ANKARA / Ankara Hürriyet’in eylül konuğu, akademisyen kimliğinin yanı sıra başarılı bir öykü, roman ve deneme yazarı olan Erendiz Atasü.
Öğretmen anne ve babanın tek çocuğu olarak Ankara’da dünyaya gelen yazar, kitaplarla dolu bir evde büyümüş, yazmaya düzenli tuttuğu güncelerle başlamış. Öykü yazmaya ise lisansüstü öğrencisi olarak gittiği Londra’da...
İlk öyküsü 1981’de yayımlanan Atasü’nün ilk kitabı “Kadınlar da Vardır” 1982 Akademi Kitabevi öykü birincilik ödülü almış. Cumhuriyet tarihini irdelediği ilk romanı “Dağın Öteki Yüzü” 1996 Orhan Kemal roman ödülünü kazanmış. “Taş Üstüne Gül Oyması” 1997 Yunus Nadi ve 1998 Haldun Taner öykü ödüllerinin sahibi. Son olarak “Hayatın En Mutlu An’ı” ile 2010 Dünya Kitap ve Yunus Nadi ödülünü alan, ayrıca edebiyata çok sayıda ürün veren Atasü’ye göre “Yazmak bir yoğunlaşma eylemidir”.
Öykü ve romanlarında sıradan hayatların örtüsü altında kadınların yaşamlarındaki hüznü, kederi, engellenmişlik ve bastırılmışlığı kaleme alan yazar, kadın edebiyatını “Kadınların gerçek duygularını, gerçek deneyimlerini insanlığın bilincine aktarır “ diye tanımlıyor. Yalnızca eserleriyle değil edebiyatçı duruşu, zarafeti ve nezaketiyle de hayranlık uyandıran Erendiz Atasü’ye sorularımı yanıtladığı için teşekkür ediyor ve okurlarımızı kendisiyle baş başa bırakıyorum.
‘HER YAZI BİR KÜÇÜK YAPITTIR’
-Yazdıkları ister kendilerine yazdıkları olarak kalsın, ister edebi değeri olsun; özellikle bizim gibi kadına rol biçilen toplumlarda, kadınların edebiyata ürün vermelerini ve bu alandaki yeteneklerini keşfetmelerini nasıl değerlendiriyorsunuz?

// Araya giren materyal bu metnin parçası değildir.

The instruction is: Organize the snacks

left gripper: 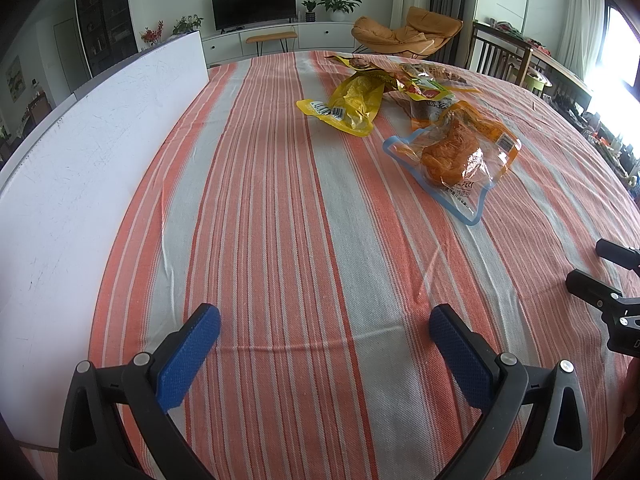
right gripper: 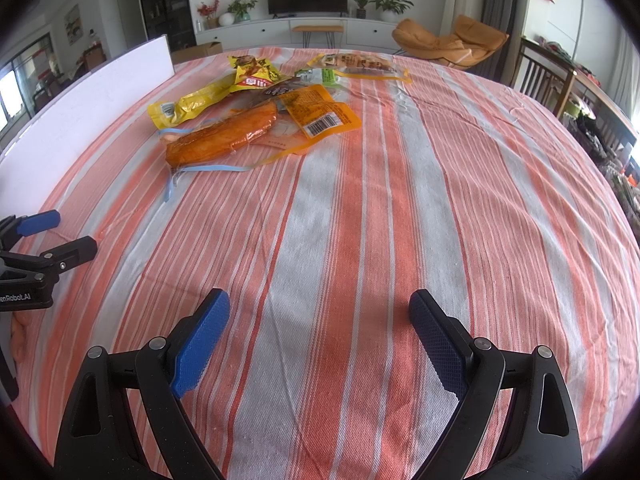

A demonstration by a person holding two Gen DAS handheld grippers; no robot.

Çok olumlu bir gelişme, elbette. Yazmak, müthiş bir yoğunlaşma eylemidir. Kişi –diyelim günce tutarken- kendini tanıyabilme imkânına kavuşur, yaşadıkları üstüne zihni berraklaşır. Başka kimse görmese de, her yazı bir küçük yapıttır ve ortaya bir şey koymanın doyumunu tattırır insana. Kadınların yarattığı edebiyata gelince. Kadın cinsi bin yıllardır, insanların susturulmuş yarısıdır. Kadınların gerçek duygularını, gerçek deneyimlerini insanlığın bilincine aktarır, kadın edebiyatı.

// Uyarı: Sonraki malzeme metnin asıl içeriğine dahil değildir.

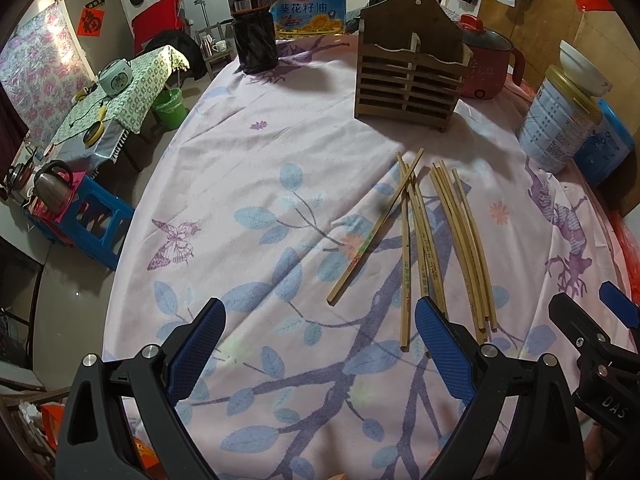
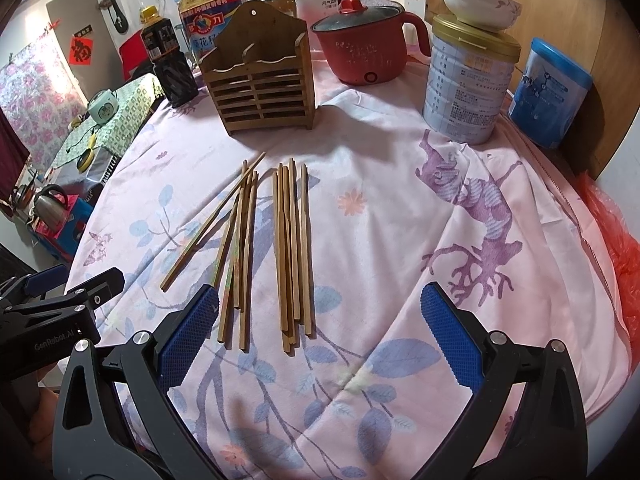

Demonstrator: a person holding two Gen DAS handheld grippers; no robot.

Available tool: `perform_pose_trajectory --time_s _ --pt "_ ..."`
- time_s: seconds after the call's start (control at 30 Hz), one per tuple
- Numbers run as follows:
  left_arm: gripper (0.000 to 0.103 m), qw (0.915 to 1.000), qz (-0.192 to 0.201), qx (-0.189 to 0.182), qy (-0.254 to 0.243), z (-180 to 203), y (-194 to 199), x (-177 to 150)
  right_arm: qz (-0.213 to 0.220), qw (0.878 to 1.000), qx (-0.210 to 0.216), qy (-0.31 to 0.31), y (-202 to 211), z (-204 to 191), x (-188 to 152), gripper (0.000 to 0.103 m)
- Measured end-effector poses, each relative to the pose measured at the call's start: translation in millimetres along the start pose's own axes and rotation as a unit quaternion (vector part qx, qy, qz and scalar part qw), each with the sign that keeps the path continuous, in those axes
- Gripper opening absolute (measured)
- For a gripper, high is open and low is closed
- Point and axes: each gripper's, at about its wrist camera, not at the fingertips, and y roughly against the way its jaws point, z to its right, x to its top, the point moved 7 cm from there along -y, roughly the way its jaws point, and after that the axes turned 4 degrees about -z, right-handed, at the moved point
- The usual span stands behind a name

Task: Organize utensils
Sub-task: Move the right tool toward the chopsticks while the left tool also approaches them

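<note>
Both grippers, right gripper point(image 2: 320, 340) and left gripper point(image 1: 316, 344), spread wide, empty. Chopsticks point(image 2: 292, 248) lie mid-frame on desk, long axis toward wooden holder point(image 2: 262, 80) up top; right nearer, centred.

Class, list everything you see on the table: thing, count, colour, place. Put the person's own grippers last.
chopsticks: about ten, tan, loose mid-table
holder: one, brown wood, behind chopsticks
pot: one, red, lidded, right of holder
tin: one, white, gold lid, right
bowl: one, white, on tin
tub: one, blue, far right
sauce bottle: one, dark, left of holder
oil jug: one, yellow, behind holder
left gripper: open
right gripper: open
</note>
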Motion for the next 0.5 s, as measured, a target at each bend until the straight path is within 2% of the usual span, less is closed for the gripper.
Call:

-Peki, Ankara Üniversitesi Eczacılık Fakültesi’ndeki akademik kariyerinizle paralel ilerleyen yazarlık yeteneğinizi siz nasıl keşfettiniz? İçsel özgürlüğe giden yolda yazmak, sizin için bir ihtiyaç, bir varoluş biçimi oldu denilebilir mi?
Benim yeteneğimi keşfetmem – yirmili yaşlarımda ki geç sayılır- ülkemden uzakta yalnızlık çekerken oldu. Burslu lisansüstü öğrencisi olarak Londra Üniversitesi Eczacılık Fakültesi’nde bulunuyordum. Ülkemden çok farklı bir ortamda kendimle yüz yüze kalmıştım. Hayat, ilişkiler, kadın olmak, cinsellik, aşk, farklı kültürler üstüne ister istemez düşünmeye dalmıştım. Yazma ihtiyacı böyle patlak verdi; sonra da -evet- bir ihtiyaç, bir var oluş biçimi olup çıktı.

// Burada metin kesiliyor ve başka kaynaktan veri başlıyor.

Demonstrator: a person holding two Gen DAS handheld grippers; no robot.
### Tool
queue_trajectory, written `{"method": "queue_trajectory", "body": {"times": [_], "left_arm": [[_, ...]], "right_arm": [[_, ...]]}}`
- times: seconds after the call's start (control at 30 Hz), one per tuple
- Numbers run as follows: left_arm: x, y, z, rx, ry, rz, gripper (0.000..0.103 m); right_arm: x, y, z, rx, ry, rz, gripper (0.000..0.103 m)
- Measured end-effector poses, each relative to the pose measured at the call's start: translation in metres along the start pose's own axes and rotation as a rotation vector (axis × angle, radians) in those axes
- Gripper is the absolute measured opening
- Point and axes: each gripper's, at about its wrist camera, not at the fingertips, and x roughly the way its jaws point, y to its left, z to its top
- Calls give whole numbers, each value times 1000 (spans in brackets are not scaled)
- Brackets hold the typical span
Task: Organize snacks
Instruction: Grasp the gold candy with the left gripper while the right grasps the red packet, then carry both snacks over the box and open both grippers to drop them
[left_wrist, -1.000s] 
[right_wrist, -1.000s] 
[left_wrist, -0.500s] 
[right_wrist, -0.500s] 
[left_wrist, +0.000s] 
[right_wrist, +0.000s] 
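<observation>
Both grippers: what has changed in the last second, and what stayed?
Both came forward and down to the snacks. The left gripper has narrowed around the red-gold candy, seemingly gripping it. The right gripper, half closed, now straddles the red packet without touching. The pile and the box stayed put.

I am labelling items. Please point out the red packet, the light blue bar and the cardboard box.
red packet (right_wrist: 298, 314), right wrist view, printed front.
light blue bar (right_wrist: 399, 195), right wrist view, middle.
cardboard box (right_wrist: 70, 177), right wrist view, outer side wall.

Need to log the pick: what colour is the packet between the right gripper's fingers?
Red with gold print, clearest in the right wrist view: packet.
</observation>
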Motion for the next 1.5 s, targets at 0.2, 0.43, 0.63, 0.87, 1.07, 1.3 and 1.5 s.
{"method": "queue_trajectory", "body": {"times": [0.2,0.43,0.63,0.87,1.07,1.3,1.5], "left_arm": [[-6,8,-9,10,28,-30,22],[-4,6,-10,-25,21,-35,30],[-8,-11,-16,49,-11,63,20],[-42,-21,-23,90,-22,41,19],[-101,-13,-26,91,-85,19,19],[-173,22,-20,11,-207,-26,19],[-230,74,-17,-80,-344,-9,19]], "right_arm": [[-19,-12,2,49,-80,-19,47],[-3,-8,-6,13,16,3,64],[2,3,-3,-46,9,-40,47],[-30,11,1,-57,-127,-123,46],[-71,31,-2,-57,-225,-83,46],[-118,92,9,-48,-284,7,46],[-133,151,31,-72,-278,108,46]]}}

HİÇ BİRİ DEĞİŞEN ANKARA’DA MEVCUT DEĞİL
-Tuna Pastanesi, Galeri Nev, Meclis Parkı’nın yerindeki kır kahvesi... Zamanında metinlerinizi kaleme aldığınız bu mekânlardan yola çıkarsak, yazma ve mekân ilişkisi sizde nasıl karşılık buluyor?
Buralar vaktiyle, henüz üniversite hocalığından emekli olmamdan önce, haylaz mektep çocukları gibi, fakülteyi ‘’kırıp’’ yazılarıma yoğunlaşmak üzere kaçtığım mekânlardı. Ne yazık ki şu anda hiç biri değişen Ankara’da mevcut değil. Sakin, ferah yerlerdi; insan rahatça düşünebiliyor, çalışabiliyordu oralarda. Her birinin kendine göre göz okşayan bir estetiği vardı. İhtiyaçtan kaçıyordum oralara. Şimdi evimde çalışıyorum. Fazla gürültülü olmamak koşuluyla her yerde çalışabilirim. Önemli olan, dış dünyanın bir takım talepleriyle yazma yoğunlaşmasının kesintiye uğratılmamasıdır. Hafif ve güzel bir müzik varsa daha rahat çalışırım.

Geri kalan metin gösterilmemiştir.